Hardcover – Dec 1 2014

by Forest Rohwer (Author), Merry Youle (Author), Heather Maughan (Author


We share the Earth with more than 10,000,000,000,000,000,000,000,000,000,000 phages. 

Everywhere they thrive, from well-fed guts to near-boiling acidic springs, from cryoconite holes to endolithic fissures. They travel from one microbial host to the next as virions, their genetic weapons packaged inside a protective protein shell. If you could lay all of these nanoscopic phage virions side-by-side, the line-up would stretch over 42 million light years. 

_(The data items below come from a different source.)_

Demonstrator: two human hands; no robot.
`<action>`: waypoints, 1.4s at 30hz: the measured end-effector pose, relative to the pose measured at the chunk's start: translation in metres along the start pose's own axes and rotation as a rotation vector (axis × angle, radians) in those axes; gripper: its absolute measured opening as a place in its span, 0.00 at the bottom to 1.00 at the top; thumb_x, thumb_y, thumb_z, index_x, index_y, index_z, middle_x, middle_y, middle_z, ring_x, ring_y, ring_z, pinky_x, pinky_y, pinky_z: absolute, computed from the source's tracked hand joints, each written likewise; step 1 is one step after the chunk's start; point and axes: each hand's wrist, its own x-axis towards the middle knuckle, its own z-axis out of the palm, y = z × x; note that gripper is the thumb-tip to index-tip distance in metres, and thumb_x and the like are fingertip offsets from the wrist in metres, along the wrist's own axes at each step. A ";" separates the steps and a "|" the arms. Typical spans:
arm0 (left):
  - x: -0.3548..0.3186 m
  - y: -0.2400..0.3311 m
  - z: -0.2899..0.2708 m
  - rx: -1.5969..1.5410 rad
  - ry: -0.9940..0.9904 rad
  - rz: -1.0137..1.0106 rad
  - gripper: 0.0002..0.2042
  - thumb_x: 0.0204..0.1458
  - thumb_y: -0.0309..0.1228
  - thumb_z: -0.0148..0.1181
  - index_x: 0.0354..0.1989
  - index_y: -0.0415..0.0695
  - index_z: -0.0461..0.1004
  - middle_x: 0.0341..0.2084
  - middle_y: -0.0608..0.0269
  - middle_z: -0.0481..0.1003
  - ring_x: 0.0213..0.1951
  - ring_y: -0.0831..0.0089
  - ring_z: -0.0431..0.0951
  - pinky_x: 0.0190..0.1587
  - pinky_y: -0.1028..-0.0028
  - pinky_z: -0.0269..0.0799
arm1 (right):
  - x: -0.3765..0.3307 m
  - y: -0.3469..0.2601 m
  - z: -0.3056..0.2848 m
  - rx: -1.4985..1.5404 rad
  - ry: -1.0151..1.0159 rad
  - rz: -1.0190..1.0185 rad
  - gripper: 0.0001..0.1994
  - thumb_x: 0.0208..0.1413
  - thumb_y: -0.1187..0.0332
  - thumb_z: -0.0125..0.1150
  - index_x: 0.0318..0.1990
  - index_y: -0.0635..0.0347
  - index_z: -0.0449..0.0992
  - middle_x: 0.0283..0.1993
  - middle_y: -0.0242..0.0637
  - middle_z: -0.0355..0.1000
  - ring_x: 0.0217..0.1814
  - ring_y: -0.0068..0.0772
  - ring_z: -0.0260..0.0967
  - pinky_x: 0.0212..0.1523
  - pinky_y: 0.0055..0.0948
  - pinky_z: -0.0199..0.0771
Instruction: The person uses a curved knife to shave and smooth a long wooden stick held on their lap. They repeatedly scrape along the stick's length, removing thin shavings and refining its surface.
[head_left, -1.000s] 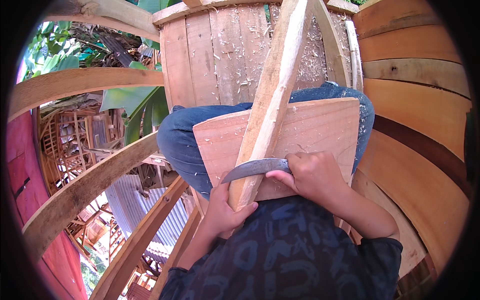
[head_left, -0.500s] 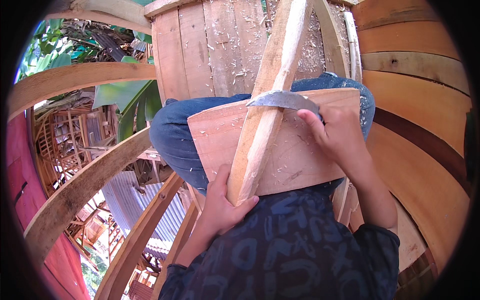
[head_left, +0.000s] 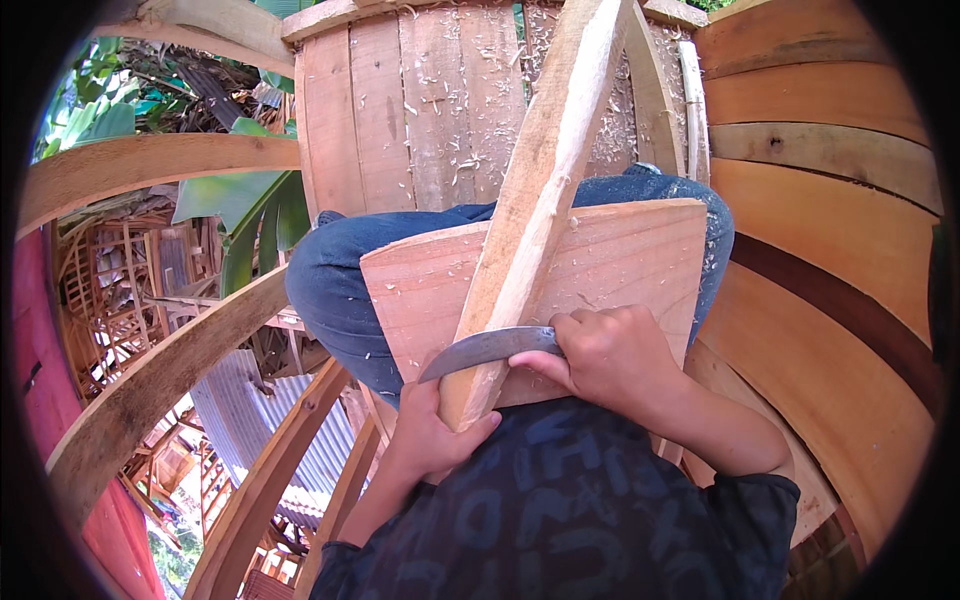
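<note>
The left hand (head_left: 430,425) grasps the near end of a pale wooden bar (head_left: 530,220), its thumb on the right side. The right hand (head_left: 620,355) is clenched round the handle of a curved knife (head_left: 490,347), whose blade crosses the bar just above the left hand; its tip reaches past the bar's left edge, close to the left fingers. Beyond the blade, the bar's length lies exposed, slanting over a flat board (head_left: 625,270) on the person's lap and out of view at the top. The blue jeans (head_left: 340,285) show past the board's sides. Shavings litter the planks (head_left: 435,110) ahead. Open gaps separate the rails (head_left: 170,370) at left; a plank wall (head_left: 820,215) bounds the right. Large, faint blue lettering covers the dark shirt (head_left: 560,500).
</note>
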 end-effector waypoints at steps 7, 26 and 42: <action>-0.001 0.008 -0.004 -0.002 -0.052 -0.138 0.34 0.37 0.35 0.70 0.53 0.35 0.64 0.40 0.51 0.75 0.42 0.61 0.77 0.47 0.68 0.70 | 0.022 0.036 -0.009 -0.099 0.157 0.079 0.29 0.54 0.41 0.56 0.18 0.61 0.72 0.14 0.45 0.68 0.16 0.48 0.69 0.18 0.38 0.68; 0.000 0.008 -0.003 0.001 -0.026 -0.080 0.30 0.37 0.35 0.71 0.49 0.37 0.65 0.35 0.49 0.76 0.37 0.62 0.80 0.42 0.68 0.72 | 0.026 0.055 -0.012 -0.089 0.180 0.033 0.29 0.54 0.42 0.57 0.18 0.61 0.72 0.15 0.45 0.69 0.16 0.48 0.68 0.20 0.40 0.68; 0.002 0.007 -0.002 0.004 -0.025 -0.069 0.28 0.38 0.35 0.71 0.47 0.39 0.65 0.33 0.49 0.76 0.36 0.59 0.81 0.40 0.67 0.74 | 0.014 0.055 -0.043 0.053 0.195 0.354 0.27 0.58 0.47 0.57 0.18 0.65 0.71 0.15 0.49 0.66 0.18 0.51 0.69 0.20 0.41 0.66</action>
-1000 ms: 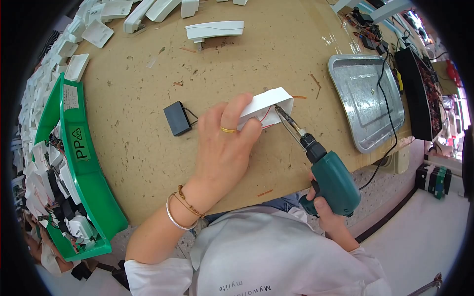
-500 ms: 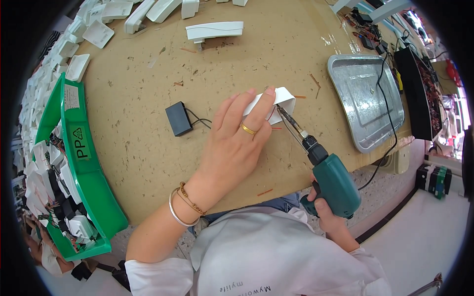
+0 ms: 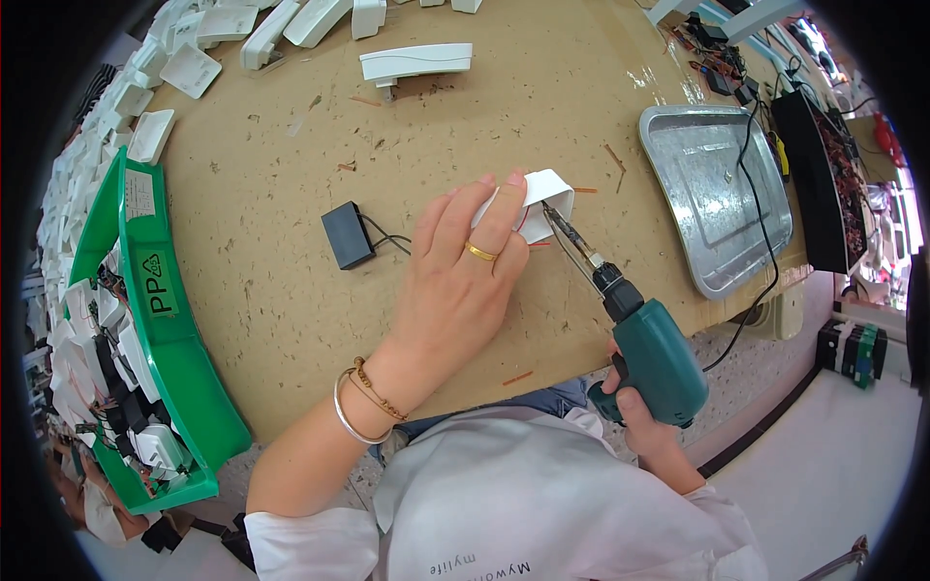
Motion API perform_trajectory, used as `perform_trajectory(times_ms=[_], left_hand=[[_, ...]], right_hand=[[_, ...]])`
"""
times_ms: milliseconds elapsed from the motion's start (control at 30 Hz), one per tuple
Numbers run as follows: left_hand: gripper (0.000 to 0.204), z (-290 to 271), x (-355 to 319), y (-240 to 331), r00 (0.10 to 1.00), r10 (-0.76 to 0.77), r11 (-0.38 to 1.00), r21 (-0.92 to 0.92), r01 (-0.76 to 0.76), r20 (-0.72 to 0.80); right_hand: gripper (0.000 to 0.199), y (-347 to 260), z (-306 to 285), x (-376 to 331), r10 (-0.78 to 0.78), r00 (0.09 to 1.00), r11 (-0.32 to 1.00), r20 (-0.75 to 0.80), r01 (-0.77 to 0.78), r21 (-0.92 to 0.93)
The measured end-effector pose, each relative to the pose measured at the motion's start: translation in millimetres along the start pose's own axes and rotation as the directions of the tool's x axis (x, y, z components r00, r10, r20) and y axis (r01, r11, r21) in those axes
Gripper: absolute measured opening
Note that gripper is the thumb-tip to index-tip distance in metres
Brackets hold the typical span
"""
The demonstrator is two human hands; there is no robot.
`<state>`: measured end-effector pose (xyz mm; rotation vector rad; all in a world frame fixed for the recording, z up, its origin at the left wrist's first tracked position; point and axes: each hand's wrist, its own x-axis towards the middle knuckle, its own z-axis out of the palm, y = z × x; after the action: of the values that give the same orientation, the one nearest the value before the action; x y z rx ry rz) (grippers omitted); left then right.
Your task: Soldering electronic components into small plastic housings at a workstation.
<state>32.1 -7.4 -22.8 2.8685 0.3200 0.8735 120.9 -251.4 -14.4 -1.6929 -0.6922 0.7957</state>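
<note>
The left hand had its grip clamped on a boxy white casing over the flecked brown surface; the right hand clasped a rounded green tool, slim metal tip at the casing's open end.

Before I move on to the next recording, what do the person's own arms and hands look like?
The left hand is ungloved, with a gold ring; a silver bangle and a brown beaded bracelet circle its wrist. The right hand, partly hidden, shows no glove or jewellery. White sleeves end short of both wrists.
</note>
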Motion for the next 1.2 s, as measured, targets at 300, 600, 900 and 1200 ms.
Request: perform_trajectory(times_ms=[300,600,900,1200], left_hand=[[0.019,-1.0,0.0,-0.4,1.000,0.000,0.998,-0.068,0.000,0.002],[0.019,-0.2,-1.0,-0.6,1.000,-0.003,0.997,-0.074,0.003,-0.002],[0.020,-0.7,-0.3,-1.9,1.000,-0.008,0.997,-0.076,0.009,0.010],[0.020,-0.8,0.2,-2.2,1.000,-0.005,0.996,-0.089,0.005,0.006]], right_hand=[[0.057,-1.7,-1.3,4.0,-0.006,0.999,0.996,0.039,0.009,-0.088],[0.057,0.3,-1.8,4.3,-0.026,0.999,0.995,0.033,0.029,-0.097],[0.054,3.3,-0.9,4.4,-0.057,0.998,0.987,0.029,0.060,-0.149],[0.051,4.2,-1.7,2.6,-0.017,1.000,0.992,0.025,0.020,-0.121]])
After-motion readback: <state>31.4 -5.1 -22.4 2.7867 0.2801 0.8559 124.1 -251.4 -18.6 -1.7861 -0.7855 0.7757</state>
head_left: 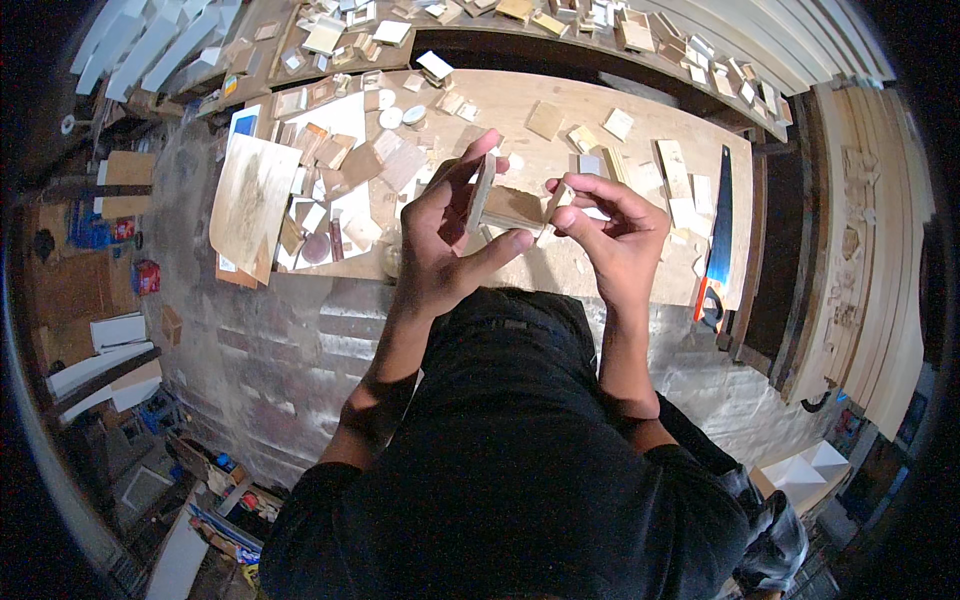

Through their daily shenanigans they kill or collaborate with their microbial hosts to spur microbial evolution and maintain ecosystem functioning. We have learned much about them since their discovery by Frederick Twort a century ago. 

They also taught us that DNA, not protein, is the hereditary material, unraveled the triplet genetic code, and offered their enzymes as indispensible tools for the molecular biology revolution. More contributions will be forthcoming since the vast majority of phages await discovery. 

Phage genomes harbor the world's largest cache of unexplored genetic diversity, and we now have the equipment needed to go prospecting. Although there are field guides to birds, insects, wild flowers, even Bacteria, there was no such handbook to guide the phage explorer. 

Forest Rohwer decided to correct this oversight, for novice and expert alike, and thus was born Life in Our Phage World. A diverse collection of 30 phages are featured. Each phage is characterized by its distinctive traits, including details about its genome, habitat, lifestyle, global range, and close relatives. 

The beauty of its intricate virion is captured in a pen-and-ink portrait by artist Benjamin Darby. Each phage also stars in a carefully researched action story relating how that phage encounters, exploits, kills, or otherwise manipulates its host. These behaviors are imaginatively illustrated by fine artist Leah L. Pantea. 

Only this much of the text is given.